Although highschool seniors are already experiencing a bad enough ending to the school year, let’s not forget that things may take an even more interesting turn in the very near future.
Colleges around the nation are trying to find methods so their students can still be on-campus for the next academic school year. Indiana University is currently proposing various methods, including a possible “hybrid” start to the year; some online and some live teaching.
A piece of advice from the Centers of Disease Control and Prevention (CDC) says to keep a six-foot distance away from other people when going out. But how can this happen if students are rooming together in cramped dormitories? What will happen with high housing costs that may never be used for the first semester? Will families be refunded, or will universities put students at risk for the sake of on-campus teaching?
These are the questions many families, including mine, are asking. Many of the answers cannot be determined at this time obviously, but it’s a little stressful when my university is asking me to pay a housing fee before all of this is settled.
Personally, I’d rather my family save the extra couple thousand dollars on a room and meal plan if it won’t even be used.
Granted, universities that were forced to shut down and send students home at the start of all this madness were good about refunds for the most part, so if dormitories are closed for next semester, then refunds will most likely go out.
In my opinion, if a university issues the hybrid teaching method, then having students continue to share dorms should be out of the question.
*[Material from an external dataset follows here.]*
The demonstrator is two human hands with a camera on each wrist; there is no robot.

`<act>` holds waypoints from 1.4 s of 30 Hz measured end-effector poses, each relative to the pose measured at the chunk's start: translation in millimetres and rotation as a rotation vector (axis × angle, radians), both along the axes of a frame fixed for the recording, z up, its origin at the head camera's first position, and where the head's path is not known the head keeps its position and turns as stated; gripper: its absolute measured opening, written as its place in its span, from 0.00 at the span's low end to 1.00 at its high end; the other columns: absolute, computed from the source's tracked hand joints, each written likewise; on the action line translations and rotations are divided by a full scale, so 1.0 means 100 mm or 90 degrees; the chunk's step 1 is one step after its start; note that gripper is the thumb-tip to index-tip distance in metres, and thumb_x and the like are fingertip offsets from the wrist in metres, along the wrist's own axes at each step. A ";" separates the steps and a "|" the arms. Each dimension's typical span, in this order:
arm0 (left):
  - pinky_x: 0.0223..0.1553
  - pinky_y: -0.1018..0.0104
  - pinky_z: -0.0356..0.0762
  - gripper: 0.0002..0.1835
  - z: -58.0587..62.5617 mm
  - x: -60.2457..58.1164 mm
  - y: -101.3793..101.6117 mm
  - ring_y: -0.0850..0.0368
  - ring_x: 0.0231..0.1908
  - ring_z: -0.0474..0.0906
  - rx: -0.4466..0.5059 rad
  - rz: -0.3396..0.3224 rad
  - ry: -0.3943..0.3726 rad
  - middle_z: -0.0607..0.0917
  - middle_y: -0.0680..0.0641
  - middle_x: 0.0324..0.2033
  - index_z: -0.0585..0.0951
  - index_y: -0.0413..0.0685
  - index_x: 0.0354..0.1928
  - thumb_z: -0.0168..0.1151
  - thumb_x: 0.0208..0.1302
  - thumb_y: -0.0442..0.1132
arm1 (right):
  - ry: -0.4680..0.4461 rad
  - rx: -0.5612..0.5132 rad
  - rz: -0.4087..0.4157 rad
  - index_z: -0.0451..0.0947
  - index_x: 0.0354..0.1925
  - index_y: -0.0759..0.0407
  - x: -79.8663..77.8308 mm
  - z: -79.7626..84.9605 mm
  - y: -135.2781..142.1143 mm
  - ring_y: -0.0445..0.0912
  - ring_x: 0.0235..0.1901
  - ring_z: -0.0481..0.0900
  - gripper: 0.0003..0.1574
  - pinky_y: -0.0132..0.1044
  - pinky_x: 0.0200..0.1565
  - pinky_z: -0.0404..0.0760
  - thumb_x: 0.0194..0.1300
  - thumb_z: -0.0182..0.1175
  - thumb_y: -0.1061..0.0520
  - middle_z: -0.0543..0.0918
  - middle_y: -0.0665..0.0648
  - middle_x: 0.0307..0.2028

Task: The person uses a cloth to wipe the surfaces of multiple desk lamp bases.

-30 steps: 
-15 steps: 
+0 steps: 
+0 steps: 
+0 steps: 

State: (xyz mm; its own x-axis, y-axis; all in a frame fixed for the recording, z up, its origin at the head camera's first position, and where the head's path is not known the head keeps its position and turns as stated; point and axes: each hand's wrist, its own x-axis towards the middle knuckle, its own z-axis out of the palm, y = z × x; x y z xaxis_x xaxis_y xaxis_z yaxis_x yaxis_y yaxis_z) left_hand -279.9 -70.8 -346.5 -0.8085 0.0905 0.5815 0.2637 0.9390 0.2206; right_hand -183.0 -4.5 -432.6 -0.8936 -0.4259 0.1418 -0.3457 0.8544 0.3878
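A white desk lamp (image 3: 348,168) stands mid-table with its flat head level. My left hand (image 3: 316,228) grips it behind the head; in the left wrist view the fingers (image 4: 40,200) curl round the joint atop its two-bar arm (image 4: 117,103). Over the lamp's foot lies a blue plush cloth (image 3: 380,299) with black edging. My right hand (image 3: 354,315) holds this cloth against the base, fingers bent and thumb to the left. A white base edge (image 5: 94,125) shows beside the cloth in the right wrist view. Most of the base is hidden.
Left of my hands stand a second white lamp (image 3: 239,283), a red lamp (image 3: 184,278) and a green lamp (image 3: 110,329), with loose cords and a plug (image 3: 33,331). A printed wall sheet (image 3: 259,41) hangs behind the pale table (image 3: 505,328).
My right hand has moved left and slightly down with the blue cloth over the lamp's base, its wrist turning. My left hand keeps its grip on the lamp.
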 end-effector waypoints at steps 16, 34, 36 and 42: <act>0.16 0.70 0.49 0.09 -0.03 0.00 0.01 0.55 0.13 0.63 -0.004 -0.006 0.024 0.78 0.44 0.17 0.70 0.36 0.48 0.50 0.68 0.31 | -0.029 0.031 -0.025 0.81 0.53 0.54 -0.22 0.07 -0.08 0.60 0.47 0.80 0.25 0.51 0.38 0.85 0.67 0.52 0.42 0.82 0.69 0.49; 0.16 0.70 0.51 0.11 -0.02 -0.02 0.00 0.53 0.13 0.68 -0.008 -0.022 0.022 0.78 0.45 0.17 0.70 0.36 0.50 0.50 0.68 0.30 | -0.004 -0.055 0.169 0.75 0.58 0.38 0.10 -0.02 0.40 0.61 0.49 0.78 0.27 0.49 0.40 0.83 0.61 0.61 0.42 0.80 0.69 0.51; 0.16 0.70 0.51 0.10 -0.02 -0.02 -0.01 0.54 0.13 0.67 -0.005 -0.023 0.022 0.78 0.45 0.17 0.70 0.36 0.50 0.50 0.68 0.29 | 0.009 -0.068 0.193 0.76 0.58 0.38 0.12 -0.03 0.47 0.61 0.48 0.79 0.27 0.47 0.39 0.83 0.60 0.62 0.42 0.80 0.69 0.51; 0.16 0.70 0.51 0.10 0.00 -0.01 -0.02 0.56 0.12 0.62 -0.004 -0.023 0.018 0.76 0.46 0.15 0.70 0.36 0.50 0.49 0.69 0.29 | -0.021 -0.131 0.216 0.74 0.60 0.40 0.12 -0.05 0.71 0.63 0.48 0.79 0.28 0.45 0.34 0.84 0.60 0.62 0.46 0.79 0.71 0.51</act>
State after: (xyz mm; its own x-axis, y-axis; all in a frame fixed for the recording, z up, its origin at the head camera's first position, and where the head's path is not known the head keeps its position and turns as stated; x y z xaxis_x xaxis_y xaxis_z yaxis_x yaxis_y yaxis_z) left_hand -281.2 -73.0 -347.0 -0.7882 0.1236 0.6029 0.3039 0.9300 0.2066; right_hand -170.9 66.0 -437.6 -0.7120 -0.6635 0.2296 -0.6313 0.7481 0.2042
They need to be properly separated, which comes close to impossible if you have two or more students sharing one room.
It’s also a sticky situation for upperclassmen trying to find apartments or houses to live in. If they feel safer not living anywhere else but their own homes for online classes, this leads to the possibility of businesses that oversee such housing options to crash and burn.
Additionally, universities will lose a lot of money if they cannot issue any housing or meal plans, so I understand they are trying to look at this with a financial perspective, too. Regardless, students’ safety should always come first.
This is a hard situation for everyone, and future possibilities for 2020 seem endless at this point. We all need to stay as current as possible with any updates and try to keep a positive attitude.